How to complete this task:
Only the lines from the start of the data through the one containing "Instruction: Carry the" belong in your answer; return them exactly.

Recorded information:
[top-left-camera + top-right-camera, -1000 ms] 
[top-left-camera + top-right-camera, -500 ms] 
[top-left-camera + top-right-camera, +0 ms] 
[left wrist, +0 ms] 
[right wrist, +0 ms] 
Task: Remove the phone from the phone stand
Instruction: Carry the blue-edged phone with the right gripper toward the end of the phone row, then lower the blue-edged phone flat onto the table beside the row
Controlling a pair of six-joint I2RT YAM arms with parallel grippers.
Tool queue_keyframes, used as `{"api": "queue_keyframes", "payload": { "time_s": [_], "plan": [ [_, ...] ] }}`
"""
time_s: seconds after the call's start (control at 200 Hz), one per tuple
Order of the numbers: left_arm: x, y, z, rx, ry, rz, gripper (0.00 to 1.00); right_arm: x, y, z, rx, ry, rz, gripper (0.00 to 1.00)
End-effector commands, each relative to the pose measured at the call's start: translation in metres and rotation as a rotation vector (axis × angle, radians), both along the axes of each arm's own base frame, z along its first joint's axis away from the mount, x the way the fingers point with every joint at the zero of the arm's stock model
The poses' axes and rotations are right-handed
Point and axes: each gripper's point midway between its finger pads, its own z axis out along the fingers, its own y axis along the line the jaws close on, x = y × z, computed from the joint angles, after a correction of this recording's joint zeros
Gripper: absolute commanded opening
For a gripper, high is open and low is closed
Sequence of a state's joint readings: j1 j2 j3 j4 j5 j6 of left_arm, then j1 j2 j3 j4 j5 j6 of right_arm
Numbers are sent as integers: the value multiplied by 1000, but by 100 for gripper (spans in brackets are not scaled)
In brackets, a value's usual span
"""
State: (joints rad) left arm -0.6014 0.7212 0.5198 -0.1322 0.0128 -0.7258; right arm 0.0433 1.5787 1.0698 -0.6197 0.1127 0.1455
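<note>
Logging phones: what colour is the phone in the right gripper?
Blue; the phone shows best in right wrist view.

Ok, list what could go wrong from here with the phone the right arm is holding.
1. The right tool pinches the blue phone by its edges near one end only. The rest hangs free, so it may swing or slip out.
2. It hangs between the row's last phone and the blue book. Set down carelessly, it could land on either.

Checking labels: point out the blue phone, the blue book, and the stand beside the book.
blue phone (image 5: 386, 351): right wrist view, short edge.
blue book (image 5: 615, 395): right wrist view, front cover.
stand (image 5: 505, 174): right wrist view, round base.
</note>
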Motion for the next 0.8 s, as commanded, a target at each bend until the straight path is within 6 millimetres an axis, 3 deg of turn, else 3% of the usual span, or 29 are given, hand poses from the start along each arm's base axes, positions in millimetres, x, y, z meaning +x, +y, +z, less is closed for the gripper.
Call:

Written response:
[top-left-camera + top-right-camera, -1000 ms] 
[top-left-camera + top-right-camera, -500 ms] 
[top-left-camera + top-right-camera, +0 ms] 
[left wrist, +0 ms] 
[right wrist, +0 ms] 
Task: Remove the phone from the phone stand
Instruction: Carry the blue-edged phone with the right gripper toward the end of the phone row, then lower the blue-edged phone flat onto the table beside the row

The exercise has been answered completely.